Advertisement
Advertisement
Huawei
Get more with myNEWS
A personalised news feed of stories that matter to you
Learn more
Satellite dishes are seen at GCHQ's outpost at Bude, southwest England. The head of Britain’s MI6 foreign intelligence service has warned about the potential threat Huawei poses to national and corporate security. File photo: Reuters

As US and allies shun China’s Huawei, all eyes on holdout Britain

  • Britain’s largest mobile provider scrubs China’s Huawei from 4G network
  • Follows warning from head of MI6 about potential threat Huawei poses to national and corporate security
Huawei

Britain’s government may be asking itself the difficult question this week: what to do about Huawei?

The announcement Wednesday by BT, Britain’s largest mobile provider, that it was removing the equipment of the Chinese tech giant from its 4G cellular network, has taken some gloss off the much-heralded Sino-British “golden era” that would coincide with the UK’s departure from the European Union.

Earlier this year, Huawei hosted Prime Minister Theresa May in Beijing and promised to spend £3 billion (US$3.8 billion) on procurement in Britain to help boost UK export markets to China.

The deal was heralded as a success for a post-Brexit UK looking to prove it is an important trading partner to the rest of the world.

That happened despite the UK coming under increased pressure to restrict Huawei from supplying its 5G mobile network.

New Zealand, Australia and the US have banned the company over national security fears. Britain is a member of the so-called Five Eyes alliance and shares intelligence with those countries.

Huawei’s banned, but where’s the backlash in New Zealand?

“The UK government said the value of trade with China is worth more than the relative risk,” said Ewan Lawson, Senior Research Fellow for Military Influence at the Royal United Services Institute.

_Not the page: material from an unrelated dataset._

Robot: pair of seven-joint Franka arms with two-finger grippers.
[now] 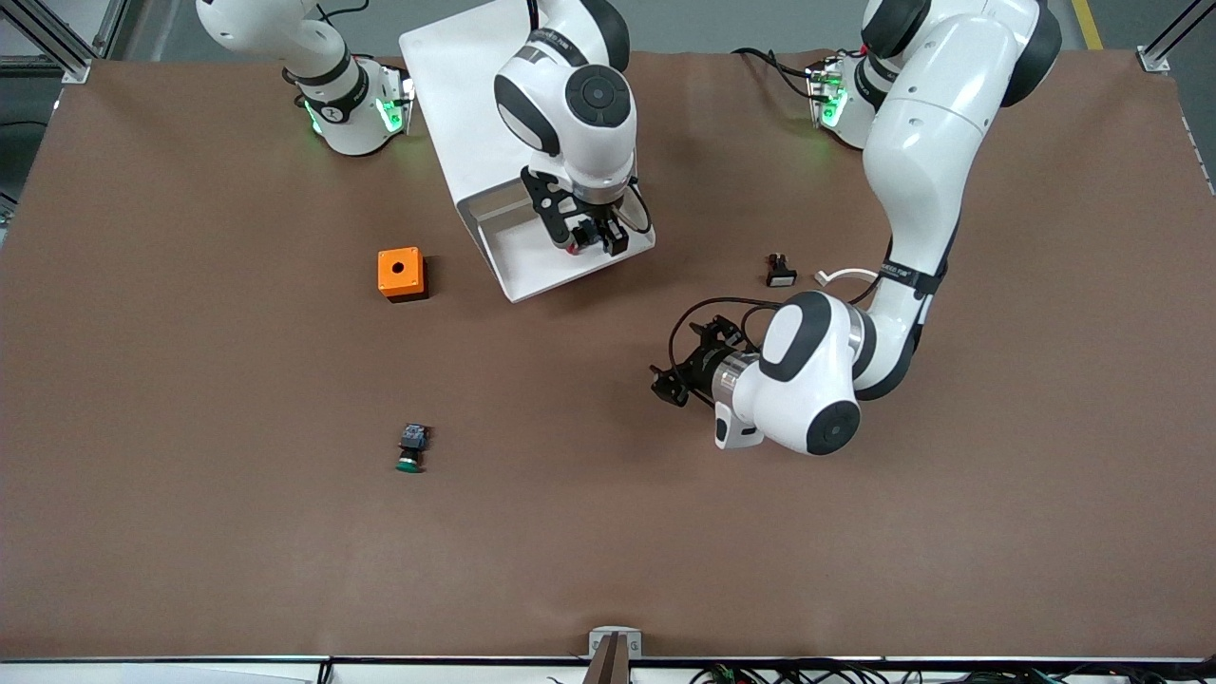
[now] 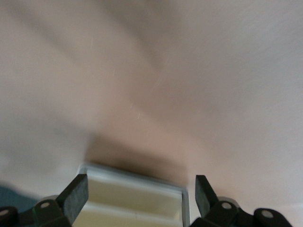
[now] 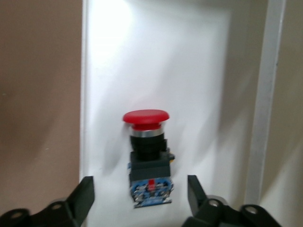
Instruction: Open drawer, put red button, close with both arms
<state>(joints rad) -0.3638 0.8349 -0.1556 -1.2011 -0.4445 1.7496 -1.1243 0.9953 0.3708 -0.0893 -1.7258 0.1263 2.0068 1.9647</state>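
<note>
The top drawer (image 1: 528, 285) stands pulled out of the white cabinet (image 1: 456, 85) toward the front camera. The red button (image 3: 146, 156) lies on its side on the drawer floor (image 3: 156, 56), red cap away from the blue base. My right gripper (image 1: 597, 242) hangs over the drawer, open. Its fingers (image 3: 85, 189) flank the button's base without touching it. My left gripper (image 1: 667, 382) is open and empty, low over the table between the drawer and the front camera, toward the left arm's end. In the left wrist view a white-rimmed box corner (image 2: 142, 182) shows past that gripper (image 2: 141, 191).
An orange box (image 1: 402, 274) with a round hole sits beside the drawer, toward the right arm's end. A green-capped button (image 1: 410, 449) lies nearer the front camera. A small black switch (image 1: 780, 271) and a white clip (image 1: 845, 275) lie beside the left arm.
</note>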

That comment may come as some comfort to Huawei which was dealing with a crisis on the other side of the Atlantic: the shock arrest in Canada of its chief financial officer Sabrina Meng Wanzhou.

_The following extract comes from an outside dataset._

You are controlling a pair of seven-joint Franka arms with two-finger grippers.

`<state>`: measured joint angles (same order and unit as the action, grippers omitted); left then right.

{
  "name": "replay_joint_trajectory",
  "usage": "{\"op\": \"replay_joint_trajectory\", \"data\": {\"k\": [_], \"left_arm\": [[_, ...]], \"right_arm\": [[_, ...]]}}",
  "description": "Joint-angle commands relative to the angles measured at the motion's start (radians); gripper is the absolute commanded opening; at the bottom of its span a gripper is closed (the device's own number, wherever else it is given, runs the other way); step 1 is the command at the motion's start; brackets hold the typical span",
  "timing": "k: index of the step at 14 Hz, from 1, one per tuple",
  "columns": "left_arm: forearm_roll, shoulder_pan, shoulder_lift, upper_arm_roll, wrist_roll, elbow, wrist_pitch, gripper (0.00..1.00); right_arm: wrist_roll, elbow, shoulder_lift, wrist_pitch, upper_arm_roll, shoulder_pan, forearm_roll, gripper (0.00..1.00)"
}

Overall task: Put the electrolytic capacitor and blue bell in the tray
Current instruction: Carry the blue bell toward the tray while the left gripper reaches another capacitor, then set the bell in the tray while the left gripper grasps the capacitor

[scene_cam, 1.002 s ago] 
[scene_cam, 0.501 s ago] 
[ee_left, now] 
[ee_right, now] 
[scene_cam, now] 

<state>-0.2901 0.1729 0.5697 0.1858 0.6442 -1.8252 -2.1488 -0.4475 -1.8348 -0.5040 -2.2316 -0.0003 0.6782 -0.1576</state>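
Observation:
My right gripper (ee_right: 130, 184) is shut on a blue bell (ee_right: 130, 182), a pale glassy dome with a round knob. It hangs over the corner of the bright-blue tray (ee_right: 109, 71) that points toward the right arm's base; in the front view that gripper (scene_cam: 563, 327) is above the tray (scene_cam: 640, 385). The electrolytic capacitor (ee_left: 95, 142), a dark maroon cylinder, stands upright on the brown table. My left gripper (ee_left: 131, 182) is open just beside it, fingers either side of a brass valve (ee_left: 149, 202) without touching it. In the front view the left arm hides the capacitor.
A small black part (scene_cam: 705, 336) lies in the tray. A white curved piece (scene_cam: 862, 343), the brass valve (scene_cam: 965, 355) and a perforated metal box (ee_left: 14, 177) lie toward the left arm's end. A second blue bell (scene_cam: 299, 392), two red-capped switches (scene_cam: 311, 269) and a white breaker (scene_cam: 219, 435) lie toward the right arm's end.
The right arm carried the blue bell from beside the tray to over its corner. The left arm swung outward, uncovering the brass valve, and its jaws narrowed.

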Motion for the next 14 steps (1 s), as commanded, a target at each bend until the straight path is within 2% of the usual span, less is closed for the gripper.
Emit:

The arrest of Meng, who faces extradition to the United States for what The Globe and Mail reported was linked to US sanctions on Iran, angered China just as Washington and Beijing agreed to a ceasefire in their trade war.

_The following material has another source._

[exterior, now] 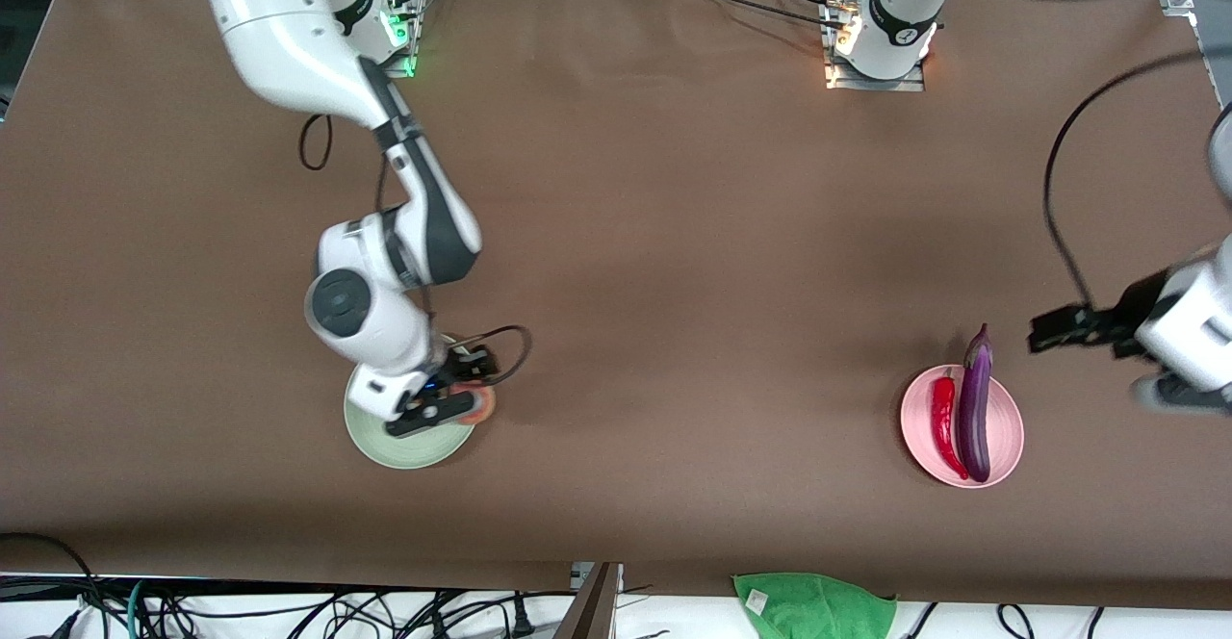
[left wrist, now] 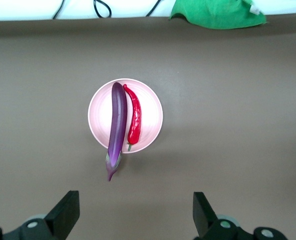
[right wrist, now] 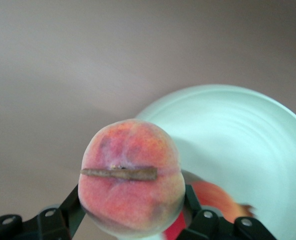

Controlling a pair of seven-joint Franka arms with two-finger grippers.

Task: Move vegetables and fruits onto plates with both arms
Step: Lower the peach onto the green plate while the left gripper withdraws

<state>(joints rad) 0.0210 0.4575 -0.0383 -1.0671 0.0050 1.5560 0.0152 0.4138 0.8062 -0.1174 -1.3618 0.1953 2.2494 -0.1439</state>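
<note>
My right gripper (exterior: 450, 400) is shut on the yellowish-pink peach (exterior: 475, 405) and holds it over the rim of the mint green plate (exterior: 404, 447), on the side toward the left arm's end. In the right wrist view the peach (right wrist: 130, 175) sits between the black fingers (right wrist: 73, 207) above the plate (right wrist: 237, 130). A red fruit (right wrist: 215, 197) shows partly under the peach. The purple eggplant (exterior: 974, 398) and red chili (exterior: 945, 420) lie side by side on the pink plate (exterior: 1006, 422). My left gripper (exterior: 1054, 328) is open and empty above the table beside the pink plate (left wrist: 150, 107).
A green cloth (exterior: 813, 605) lies at the table's edge nearest the front camera and also shows in the left wrist view (left wrist: 217, 12). Cables hang off that edge. Bare brown table (exterior: 693, 331) lies between the two plates.
</note>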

With Brexit looming, the UK government may not want to upset Huawei or China for fear of losing trade and investment.

Huawei has been in Britain for more than 17 years, with its equipment checked and monitored by a special company laboratory overseen by the government and the surveillance agency GCHQ. Huawei has said Beijing has no influence over its operations.

But comments on Monday by Alex Younger, head of Britain’s spy agency MI6, that singled out Huawei as a potential security risk, were significant.

“We need to decide the extent to which we are going to be comfortable with Chinese ownership of these technologies and these platforms in an environment where some of our allies have taken quite a definite position,” he said.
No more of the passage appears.